I have a favorite book of the year so far, you guys. Still Alice is one of the most remarkable books I’ve read in some time. I enjoyed Lisa Genova’s second novel, Left Neglected, very much. (I listened to that one as an audiobook, too.) But Still Alice gripped me from the first lines, and never let me go – I was riveted. Let me tell you more.

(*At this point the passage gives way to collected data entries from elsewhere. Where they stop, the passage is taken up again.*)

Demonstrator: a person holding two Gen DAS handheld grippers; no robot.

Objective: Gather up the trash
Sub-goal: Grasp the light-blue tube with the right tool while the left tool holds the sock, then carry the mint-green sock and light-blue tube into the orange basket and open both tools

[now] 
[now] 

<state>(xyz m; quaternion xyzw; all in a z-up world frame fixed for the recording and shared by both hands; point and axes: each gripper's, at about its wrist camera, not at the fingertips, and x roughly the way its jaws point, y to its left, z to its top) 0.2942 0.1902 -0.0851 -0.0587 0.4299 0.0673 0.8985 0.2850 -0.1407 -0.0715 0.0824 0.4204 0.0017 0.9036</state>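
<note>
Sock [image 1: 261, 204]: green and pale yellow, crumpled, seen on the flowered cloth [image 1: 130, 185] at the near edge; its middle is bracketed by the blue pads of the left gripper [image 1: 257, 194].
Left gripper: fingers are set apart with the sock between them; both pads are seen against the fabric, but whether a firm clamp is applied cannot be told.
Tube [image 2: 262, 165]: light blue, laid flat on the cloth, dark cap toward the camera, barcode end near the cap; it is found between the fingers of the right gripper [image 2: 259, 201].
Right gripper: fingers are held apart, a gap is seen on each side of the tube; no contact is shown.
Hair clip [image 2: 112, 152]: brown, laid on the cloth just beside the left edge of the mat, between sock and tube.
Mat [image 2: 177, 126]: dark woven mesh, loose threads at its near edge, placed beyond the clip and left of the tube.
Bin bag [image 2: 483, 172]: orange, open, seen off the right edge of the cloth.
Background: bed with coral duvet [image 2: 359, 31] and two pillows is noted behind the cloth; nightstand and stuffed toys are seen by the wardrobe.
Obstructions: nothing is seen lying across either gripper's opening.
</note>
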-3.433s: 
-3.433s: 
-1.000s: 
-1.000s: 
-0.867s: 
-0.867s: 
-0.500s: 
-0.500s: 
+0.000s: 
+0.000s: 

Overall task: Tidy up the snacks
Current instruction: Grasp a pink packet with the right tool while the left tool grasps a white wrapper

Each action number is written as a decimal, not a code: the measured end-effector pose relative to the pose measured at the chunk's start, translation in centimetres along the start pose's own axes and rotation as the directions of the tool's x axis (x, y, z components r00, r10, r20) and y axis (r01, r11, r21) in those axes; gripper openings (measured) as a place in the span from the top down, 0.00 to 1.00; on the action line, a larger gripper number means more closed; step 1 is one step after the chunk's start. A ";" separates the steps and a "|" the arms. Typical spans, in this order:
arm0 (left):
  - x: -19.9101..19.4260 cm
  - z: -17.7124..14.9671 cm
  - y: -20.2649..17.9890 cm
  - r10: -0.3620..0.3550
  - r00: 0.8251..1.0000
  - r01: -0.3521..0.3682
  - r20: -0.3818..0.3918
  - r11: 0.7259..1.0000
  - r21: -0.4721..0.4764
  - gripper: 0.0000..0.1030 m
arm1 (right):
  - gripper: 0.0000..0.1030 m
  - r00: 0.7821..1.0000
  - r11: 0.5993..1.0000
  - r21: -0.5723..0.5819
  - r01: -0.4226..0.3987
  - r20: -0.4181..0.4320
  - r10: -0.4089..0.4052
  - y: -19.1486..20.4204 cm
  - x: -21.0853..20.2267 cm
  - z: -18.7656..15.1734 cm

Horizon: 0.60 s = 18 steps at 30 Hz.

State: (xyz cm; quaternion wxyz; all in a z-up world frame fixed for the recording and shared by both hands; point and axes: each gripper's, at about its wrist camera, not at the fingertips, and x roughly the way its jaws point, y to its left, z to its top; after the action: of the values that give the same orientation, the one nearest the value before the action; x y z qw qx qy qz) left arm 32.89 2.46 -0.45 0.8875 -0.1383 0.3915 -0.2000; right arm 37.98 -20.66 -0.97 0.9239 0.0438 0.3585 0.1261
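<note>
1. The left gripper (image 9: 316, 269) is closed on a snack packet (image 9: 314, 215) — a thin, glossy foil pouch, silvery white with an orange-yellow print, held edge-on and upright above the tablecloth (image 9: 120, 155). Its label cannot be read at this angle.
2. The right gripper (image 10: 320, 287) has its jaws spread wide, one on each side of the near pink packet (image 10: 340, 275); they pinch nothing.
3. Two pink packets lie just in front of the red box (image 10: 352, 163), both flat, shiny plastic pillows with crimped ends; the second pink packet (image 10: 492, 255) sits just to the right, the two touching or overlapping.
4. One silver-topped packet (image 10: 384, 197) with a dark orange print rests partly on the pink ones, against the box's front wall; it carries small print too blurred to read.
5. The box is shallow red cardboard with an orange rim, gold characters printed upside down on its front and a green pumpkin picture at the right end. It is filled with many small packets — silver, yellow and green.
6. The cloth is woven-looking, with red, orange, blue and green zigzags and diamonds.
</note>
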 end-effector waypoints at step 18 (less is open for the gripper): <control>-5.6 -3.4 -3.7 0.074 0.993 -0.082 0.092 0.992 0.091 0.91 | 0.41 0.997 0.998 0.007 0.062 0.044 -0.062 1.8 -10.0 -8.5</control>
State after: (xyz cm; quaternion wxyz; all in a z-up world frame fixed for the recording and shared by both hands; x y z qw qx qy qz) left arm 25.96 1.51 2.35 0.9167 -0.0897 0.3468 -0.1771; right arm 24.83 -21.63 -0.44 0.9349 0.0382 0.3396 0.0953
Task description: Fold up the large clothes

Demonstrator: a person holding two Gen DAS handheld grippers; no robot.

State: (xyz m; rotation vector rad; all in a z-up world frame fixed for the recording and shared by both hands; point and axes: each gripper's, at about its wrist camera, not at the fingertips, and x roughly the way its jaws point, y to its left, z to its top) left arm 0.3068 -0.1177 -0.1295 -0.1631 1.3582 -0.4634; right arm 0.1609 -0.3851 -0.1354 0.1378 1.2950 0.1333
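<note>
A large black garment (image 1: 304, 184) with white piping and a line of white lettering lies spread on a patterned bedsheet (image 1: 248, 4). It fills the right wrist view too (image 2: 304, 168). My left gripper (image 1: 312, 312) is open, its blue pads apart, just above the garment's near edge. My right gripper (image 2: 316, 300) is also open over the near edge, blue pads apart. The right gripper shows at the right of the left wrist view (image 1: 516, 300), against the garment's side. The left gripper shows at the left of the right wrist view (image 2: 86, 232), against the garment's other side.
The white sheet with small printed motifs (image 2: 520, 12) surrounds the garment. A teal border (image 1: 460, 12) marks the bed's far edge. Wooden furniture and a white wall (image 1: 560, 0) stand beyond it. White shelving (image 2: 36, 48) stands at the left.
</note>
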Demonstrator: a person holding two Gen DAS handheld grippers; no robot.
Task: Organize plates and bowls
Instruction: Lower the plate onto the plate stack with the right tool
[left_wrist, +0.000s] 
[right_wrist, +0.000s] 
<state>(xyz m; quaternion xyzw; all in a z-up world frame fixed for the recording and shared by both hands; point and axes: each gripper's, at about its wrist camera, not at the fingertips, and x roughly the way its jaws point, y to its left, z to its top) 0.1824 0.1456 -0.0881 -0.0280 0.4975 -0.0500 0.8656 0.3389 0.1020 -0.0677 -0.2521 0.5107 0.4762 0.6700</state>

The two books have more than a few threads in common. Both feature married women, with three children, in male-dominated fields with all the requisite toughness and work ethic but also with plenty of feminine soft spots, struggling to reconcile the two; both live in Boston. One could easily surmise that these are attributes shared by the author, a Harvard-educated neuroscientist-turned-novelist. Where Sarah of Left Neglected had young children, though, Alice Howland has grown children: one lawyer trying to get pregnant, one doctor just finishing his medical training, and one relatively wayward daughter who has scorned college in favor of acting. Alice is a Harvard professor of psychology, and her husband John is also a Harvard doc, working with human cells & a possible cure for cancer. She is nearing her 50th birthday when the book opens, and shortly after it, she is diagnosed with early-onset Alzheimer’s disease. The story is concerned with the progression of her disease, the changes it wreaks on her life and the lives of her husband and three children, and their struggles (independently and as a family unit) to handle these changes. It is also centrally about Alice herself, as a person, what Alzheimer’s does to her and her reactions & dealings with that disease. Again, the author is a neuroscientist, so while I (thankfully) don’t have any experience with Alzheimer’s disease by which to judge this portrayal, I trust Genova’s ability to tell it truly.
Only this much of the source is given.